_What the task asks:_
For the entries that follow, retype exactly the lines from the one containing "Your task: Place" to the one containing "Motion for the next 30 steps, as", inclusive, and only those. Images stay out of the copy.

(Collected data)
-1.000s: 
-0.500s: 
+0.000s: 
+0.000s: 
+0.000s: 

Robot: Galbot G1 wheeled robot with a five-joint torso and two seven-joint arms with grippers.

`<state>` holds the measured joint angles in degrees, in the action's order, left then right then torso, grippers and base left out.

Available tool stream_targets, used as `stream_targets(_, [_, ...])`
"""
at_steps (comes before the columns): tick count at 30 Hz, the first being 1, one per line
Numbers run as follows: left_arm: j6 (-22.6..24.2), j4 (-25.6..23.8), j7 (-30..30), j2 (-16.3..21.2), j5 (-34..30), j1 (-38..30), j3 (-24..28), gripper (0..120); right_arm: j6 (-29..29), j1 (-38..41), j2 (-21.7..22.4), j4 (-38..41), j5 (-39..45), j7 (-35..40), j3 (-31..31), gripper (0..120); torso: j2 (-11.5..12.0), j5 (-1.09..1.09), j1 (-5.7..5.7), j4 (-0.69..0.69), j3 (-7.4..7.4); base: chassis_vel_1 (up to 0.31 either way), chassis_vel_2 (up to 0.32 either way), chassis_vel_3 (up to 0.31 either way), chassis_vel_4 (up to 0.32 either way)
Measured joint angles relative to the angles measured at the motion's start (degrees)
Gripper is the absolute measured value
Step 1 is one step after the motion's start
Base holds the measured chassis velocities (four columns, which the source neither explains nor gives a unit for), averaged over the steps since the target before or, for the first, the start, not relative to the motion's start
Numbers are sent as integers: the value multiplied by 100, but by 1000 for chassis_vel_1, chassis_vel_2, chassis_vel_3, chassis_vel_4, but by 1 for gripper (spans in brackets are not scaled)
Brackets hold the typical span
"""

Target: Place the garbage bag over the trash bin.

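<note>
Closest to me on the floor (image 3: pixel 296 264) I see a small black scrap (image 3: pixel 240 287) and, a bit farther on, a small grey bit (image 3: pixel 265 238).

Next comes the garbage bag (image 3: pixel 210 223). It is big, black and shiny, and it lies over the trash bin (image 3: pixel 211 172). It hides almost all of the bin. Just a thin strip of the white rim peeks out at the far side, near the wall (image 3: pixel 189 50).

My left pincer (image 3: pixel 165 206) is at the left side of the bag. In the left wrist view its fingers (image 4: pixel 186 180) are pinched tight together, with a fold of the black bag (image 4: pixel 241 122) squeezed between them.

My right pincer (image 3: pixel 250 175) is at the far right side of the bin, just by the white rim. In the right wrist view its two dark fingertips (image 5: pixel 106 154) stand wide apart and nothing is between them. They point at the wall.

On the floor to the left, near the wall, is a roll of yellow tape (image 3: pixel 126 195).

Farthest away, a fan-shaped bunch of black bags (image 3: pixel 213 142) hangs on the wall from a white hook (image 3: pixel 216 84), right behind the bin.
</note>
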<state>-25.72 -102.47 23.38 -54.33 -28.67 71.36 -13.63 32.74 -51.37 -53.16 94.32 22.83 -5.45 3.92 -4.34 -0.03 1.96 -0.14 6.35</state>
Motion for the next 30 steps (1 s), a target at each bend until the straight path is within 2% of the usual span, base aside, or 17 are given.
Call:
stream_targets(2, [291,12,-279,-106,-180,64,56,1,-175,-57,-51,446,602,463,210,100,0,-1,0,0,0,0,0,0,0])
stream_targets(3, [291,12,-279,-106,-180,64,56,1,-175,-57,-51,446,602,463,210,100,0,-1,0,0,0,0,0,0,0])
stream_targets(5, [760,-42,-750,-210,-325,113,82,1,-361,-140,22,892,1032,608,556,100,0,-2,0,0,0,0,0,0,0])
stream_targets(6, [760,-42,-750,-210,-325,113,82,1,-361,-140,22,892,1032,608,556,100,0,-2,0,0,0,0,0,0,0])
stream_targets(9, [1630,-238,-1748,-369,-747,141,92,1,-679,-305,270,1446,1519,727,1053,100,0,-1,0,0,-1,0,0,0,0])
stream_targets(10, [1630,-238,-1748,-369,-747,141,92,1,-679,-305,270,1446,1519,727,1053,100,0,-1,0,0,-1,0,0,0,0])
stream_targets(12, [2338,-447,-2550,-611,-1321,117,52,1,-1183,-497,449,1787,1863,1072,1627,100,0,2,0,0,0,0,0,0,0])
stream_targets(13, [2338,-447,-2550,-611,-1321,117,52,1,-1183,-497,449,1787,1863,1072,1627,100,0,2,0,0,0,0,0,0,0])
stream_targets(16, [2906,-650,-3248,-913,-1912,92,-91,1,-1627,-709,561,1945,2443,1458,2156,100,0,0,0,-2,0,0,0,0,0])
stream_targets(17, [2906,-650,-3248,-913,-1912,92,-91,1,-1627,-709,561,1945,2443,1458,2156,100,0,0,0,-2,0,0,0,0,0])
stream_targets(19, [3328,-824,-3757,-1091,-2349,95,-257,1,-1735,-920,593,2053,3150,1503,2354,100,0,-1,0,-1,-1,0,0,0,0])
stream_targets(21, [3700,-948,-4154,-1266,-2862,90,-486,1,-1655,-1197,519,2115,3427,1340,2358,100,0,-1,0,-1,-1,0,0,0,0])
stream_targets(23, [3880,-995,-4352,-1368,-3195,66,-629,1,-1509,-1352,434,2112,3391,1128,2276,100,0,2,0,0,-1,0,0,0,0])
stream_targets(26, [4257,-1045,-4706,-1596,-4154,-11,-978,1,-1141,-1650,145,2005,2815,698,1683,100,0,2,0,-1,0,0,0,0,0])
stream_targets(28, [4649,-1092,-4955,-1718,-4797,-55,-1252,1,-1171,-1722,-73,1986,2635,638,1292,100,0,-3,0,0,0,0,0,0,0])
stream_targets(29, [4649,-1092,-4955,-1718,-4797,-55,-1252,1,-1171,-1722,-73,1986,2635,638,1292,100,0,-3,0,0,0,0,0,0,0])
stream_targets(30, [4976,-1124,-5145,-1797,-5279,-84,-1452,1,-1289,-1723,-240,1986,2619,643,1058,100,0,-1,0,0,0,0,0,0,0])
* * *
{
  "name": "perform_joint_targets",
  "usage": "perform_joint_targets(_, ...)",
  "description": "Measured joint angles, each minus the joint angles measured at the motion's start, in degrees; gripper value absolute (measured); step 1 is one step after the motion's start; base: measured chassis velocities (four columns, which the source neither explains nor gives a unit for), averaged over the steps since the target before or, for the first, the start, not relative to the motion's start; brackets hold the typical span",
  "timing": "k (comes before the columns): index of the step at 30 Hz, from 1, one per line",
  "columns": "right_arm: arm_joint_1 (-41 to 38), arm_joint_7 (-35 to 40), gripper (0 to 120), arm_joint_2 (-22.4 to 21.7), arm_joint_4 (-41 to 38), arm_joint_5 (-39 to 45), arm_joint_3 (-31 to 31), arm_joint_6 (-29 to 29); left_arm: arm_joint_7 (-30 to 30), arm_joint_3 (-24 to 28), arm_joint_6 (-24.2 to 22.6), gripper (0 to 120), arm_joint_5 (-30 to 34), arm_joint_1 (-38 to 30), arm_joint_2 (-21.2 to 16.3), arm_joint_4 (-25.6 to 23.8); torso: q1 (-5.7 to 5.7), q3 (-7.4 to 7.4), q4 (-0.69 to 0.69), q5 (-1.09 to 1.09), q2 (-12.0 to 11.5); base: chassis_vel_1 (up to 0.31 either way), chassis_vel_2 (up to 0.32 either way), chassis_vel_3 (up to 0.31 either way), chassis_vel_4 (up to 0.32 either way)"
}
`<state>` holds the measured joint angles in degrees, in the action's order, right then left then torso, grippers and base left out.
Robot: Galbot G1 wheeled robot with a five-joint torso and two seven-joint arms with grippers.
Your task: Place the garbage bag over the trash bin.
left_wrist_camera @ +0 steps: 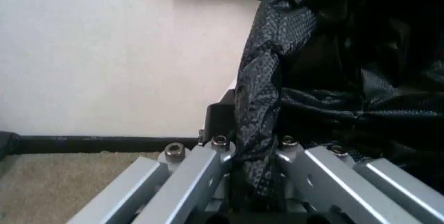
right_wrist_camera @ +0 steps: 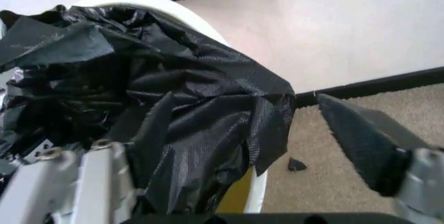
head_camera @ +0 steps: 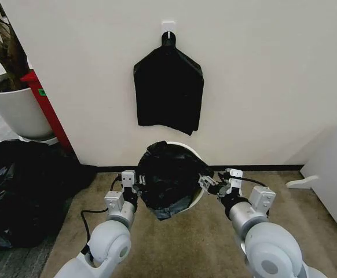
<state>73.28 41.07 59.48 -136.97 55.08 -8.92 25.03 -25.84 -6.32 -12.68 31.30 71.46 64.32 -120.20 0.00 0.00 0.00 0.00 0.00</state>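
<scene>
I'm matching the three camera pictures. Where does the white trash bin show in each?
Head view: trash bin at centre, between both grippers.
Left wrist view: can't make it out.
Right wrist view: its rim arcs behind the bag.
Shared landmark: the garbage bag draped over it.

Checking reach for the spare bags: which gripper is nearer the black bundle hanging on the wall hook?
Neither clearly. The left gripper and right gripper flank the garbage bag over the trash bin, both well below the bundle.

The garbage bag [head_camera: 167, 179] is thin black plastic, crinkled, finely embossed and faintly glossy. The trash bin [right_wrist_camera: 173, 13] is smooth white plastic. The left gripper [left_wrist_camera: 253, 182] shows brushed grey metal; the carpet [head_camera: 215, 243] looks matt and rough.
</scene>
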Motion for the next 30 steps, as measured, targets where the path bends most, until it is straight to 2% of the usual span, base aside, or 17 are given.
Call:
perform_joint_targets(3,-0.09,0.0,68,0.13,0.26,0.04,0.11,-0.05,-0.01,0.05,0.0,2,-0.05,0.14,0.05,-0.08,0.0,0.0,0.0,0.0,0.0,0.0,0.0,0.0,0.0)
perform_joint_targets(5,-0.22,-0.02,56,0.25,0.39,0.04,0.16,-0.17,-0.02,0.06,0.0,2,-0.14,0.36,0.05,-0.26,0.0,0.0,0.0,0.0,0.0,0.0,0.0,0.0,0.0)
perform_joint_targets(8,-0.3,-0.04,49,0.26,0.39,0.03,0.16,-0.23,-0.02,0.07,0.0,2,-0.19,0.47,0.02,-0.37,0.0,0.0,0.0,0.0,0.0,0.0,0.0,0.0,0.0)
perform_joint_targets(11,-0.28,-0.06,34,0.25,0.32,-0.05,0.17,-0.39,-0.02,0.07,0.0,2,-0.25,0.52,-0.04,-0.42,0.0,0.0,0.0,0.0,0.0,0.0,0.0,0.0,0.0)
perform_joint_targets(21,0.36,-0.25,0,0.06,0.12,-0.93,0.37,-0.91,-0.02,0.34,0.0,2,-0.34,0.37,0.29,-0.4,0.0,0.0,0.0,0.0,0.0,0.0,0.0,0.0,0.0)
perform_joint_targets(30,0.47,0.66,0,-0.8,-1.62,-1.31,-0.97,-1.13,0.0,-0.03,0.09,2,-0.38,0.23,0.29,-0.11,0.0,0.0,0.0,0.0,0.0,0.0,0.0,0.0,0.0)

_Solution to the problem:_
Your task: Place the garbage bag over the trash bin.
left_wrist_camera @ +0 steps: 
right_wrist_camera @ +0 steps: 
head_camera @ +0 steps: 
<state>73.28 41.07 59.48 -136.97 55.08 -8.92 25.03 -25.84 -6.32 -12.68 31.30 71.46 64.32 -120.20 0.00 0.00 0.00 0.00 0.00</state>
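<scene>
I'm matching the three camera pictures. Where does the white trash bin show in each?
Head view: trash bin at centre, between both grippers.
Left wrist view: can't make it out.
Right wrist view: its rim arcs behind the bag.
Shared landmark: the garbage bag draped over it.

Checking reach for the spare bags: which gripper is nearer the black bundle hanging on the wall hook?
Neither clearly. The left gripper and right gripper flank the garbage bag over the trash bin, both well below the bundle.

The garbage bag [head_camera: 167, 179] is thin black plastic, crinkled, finely embossed and faintly glossy. The trash bin [right_wrist_camera: 173, 13] is smooth white plastic. The left gripper [left_wrist_camera: 253, 182] shows brushed grey metal; the carpet [head_camera: 215, 243] looks matt and rough.
</scene>
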Motion for the next 30 steps, as measured, targets where the path bends most, until it is straight to 2% of the usual span, base aside, or 17 are given.

With this, the exercise is done.